Introduction to Edge AI / TinyML
Edge AI runs machine learning models directly on devices — phones, microcontrollers, cameras, and IoT sensors — without sending data to the cloud.
What is Edge AI?
Edge AI refers to running AI algorithms locally on hardware devices at the "edge" of the network, close to where data is generated. Instead of sending data to a cloud server for processing, the AI model runs directly on the device in real time.
TinyML is a subset of Edge AI focused on running ML models on extremely resource-constrained devices — microcontrollers with kilobytes of memory, milliwatts of power, and no operating system.
Why Edge AI?
| Benefit | Cloud AI | Edge AI |
|---|---|---|
| Latency | 100-500ms round-trip | <10ms local inference |
| Privacy | Data sent to server | Data stays on device |
| Connectivity | Requires internet | Works offline |
| Bandwidth | High data transfer cost | Minimal (only results sent) |
| Cost | Per-query cloud fees | One-time device cost |
| Model Size | Unlimited | Constrained by device |
Edge AI Applications
- Smartphones: Face unlock, voice assistants, computational photography, real-time translation. Apple's Neural Engine processes 15.8 trillion operations per second on-device.

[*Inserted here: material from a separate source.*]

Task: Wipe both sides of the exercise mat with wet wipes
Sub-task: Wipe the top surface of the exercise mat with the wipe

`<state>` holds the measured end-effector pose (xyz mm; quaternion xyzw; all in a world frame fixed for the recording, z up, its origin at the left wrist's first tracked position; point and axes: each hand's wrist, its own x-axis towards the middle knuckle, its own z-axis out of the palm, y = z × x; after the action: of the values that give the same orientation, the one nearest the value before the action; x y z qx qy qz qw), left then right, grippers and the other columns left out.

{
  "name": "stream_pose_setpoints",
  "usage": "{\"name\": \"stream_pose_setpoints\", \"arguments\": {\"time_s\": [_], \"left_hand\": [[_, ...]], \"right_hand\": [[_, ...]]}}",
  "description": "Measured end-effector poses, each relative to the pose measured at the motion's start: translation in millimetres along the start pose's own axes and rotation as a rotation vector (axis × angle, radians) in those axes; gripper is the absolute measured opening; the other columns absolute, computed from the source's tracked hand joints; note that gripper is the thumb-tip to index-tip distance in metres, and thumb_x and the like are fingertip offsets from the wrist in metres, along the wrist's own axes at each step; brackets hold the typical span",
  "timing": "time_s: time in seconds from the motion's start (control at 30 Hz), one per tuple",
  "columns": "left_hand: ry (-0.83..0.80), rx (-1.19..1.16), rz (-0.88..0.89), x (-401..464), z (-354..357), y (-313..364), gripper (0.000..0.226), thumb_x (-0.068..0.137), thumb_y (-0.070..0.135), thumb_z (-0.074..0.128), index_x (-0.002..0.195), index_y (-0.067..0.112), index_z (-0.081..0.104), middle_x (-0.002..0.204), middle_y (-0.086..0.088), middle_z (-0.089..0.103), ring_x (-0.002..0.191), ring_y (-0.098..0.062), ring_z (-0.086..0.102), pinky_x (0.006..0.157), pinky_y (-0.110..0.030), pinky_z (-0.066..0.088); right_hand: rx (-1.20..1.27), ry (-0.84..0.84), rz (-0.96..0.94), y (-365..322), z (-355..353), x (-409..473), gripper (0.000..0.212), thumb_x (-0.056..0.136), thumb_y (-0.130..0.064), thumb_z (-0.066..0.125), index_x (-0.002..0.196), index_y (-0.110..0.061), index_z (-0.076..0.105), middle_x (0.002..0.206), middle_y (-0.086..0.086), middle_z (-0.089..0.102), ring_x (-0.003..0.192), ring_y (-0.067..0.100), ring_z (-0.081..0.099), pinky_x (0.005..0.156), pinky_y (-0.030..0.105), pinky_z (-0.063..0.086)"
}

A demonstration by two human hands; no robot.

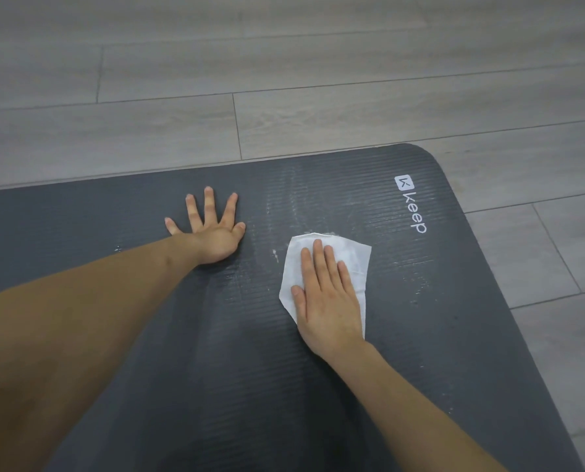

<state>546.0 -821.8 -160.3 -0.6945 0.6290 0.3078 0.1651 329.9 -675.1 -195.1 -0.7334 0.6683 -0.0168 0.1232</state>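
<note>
So the step here is wiping the top face of the exercise mat (216, 352), and honestly the setup looks about right: the right hand (328, 298) lies flat on a white wet wipe (354, 264) with its fingers straight and close together, palm down, pressing the wipe onto the mat rather than bunching it up. I'd keep it that way, since a flat palm spreads the pressure and keeps the whole wipe in contact with the ribbed texture. Going along the ridges, then across them, probably gets more out of the grooves. The left hand (212, 229) is planted on the mat to the left of the wipe and a bit farther away, fingers spread wide and straight, holding nothing, just bracing the mat so it doesn't creep on the floor; worth keeping that weight on. The mat itself is dark grey foam with fine ribs, lying flat on a grey wood-plank floor (284, 80), its rounded far-right corner in view with a white "Keep" logo (410, 202) printed near it. There are pale wet streaks and a few whitish flecks in the strip between the two hands and just beyond the wipe, so that part looks freshly gone over. The underside isn't visible, so I can't say anything about it.
</note>
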Motion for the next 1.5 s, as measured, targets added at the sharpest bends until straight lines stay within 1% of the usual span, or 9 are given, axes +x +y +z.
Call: {"name": "stream_pose_setpoints", "arguments": {"time_s": [0.3,0.57,0.67,0.77,0.87,1.07,1.17,1.37,1.5], "left_hand": [[-0.012,-0.01,0.003,-3,-2,1,0.061,0.104,0.06,0.015,0.152,0.053,-0.021,0.159,0.008,-0.042,0.146,-0.029,-0.039,0.111,-0.074,-0.016],[-0.005,-0.001,0.007,0,-1,-1,0.06,0.103,0.061,0.015,0.152,0.055,-0.021,0.159,0.009,-0.041,0.148,-0.028,-0.037,0.113,-0.073,-0.014],[0.012,0.011,-0.005,2,1,0,0.061,0.104,0.061,0.016,0.152,0.054,-0.019,0.16,0.01,-0.039,0.149,-0.028,-0.035,0.113,-0.073,-0.013],[0.023,0.013,-0.015,3,3,1,0.06,0.103,0.062,0.016,0.152,0.055,-0.018,0.161,0.01,-0.038,0.149,-0.028,-0.034,0.114,-0.073,-0.012],[0.02,0.017,-0.016,2,1,1,0.06,0.103,0.062,0.016,0.152,0.055,-0.019,0.161,0.01,-0.038,0.149,-0.028,-0.034,0.114,-0.073,-0.012],[0.045,0.021,-0.043,4,3,-1,0.06,0.103,0.063,0.018,0.152,0.057,-0.016,0.162,0.013,-0.035,0.151,-0.026,-0.031,0.115,-0.071,-0.01],[0.085,0.019,-0.048,5,7,0,0.06,0.103,0.063,0.021,0.153,0.058,-0.012,0.162,0.014,-0.034,0.151,-0.024,-0.03,0.115,-0.07,-0.011],[0.083,0.026,-0.058,7,9,0,0.059,0.102,0.064,0.019,0.153,0.057,-0.012,0.162,0.014,-0.034,0.151,-0.024,-0.029,0.115,-0.07,-0.011],[0.074,0.031,-0.054,7,9,0,0.06,0.102,0.065,0.018,0.152,0.057,-0.014,0.162,0.013,-0.035,0.151,-0.025,-0.03,0.114,-0.07,-0.011]], "right_hand": [[-0.043,-0.021,0.162,25,-7,-12,0.064,0.107,-0.046,0.014,0.166,-0.029,-0.001,0.173,0.005,-0.012,0.158,0.025,-0.018,0.128,0.051,0.002],[-0.098,-0.058,-0.288,-19,-11,74,0.059,0.108,-0.047,0.014,0.165,-0.034,0.008,0.174,0.001,0.001,0.16,0.026,-0.005,0.128,0.049,0.0],[-0.147,0.016,-0.004,82,-33,81,0.064,0.103,-0.049,0.008,0.165,-0.033,0.01,0.173,0.007,0.008,0.159,0.032,0.009,0.125,0.051,0.009],[-0.055,-0.004,0.334,181,-59,51,0.067,0.1,-0.053,0.001,0.165,-0.035,0.004,0.174,0.003,-0.001,0.16,0.028,-0.001,0.128,0.051,0.004],[-0.052,0.014,0.368,169,-52,34,0.067,0.101,-0.05,0.002,0.165,-0.031,0.002,0.174,0.006,-0.003,0.16,0.03,-0.003,0.128,0.052,0.004],[-0.061,-0.095,-0.411,-15,-6,-8,0.059,0.108,-0.045,0.022,0.165,-0.033,0.013,0.174,0.002,0.002,0.16,0.029,-0.004,0.128,0.052,0.001],[-0.076,-0.082,-0.534,3,-14,-3,0.057,0.108,-0.045,0.025,0.164,-0.036,0.017,0.174,-0.001,0.007,0.16,0.025,0.001,0.128,0.049,0.003],[-0.092,0.0,0.208,213,-63,17,0.065,0.102,-0.054,0.003,0.165,-0.038,0.004,0.174,-0.001,-0.003,0.16,0.025,-0.001,0.129,0.05,0.005],[-0.097,0.025,0.307,198,-56,10,0.068,0.101,-0.05,0.001,0.166,-0.029,0.003,0.174,0.007,-0.003,0.16,0.031,-0.001,0.128,0.052,0.005]]}}
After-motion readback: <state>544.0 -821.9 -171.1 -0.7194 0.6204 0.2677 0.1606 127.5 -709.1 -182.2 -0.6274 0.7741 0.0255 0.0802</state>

- Smart Cameras: Person detection, license plate recognition, and anomaly detection without streaming video to the cloud.
- Wearables: Heart rate anomaly detection on smartwatches, fall detection, and activity recognition.
- Industrial IoT: Predictive maintenance on factory sensors, quality inspection on production lines, real-time vibration analysis.
- Autonomous Vehicles: Object detection and path planning must happen in milliseconds. Cloud latency would be dangerous.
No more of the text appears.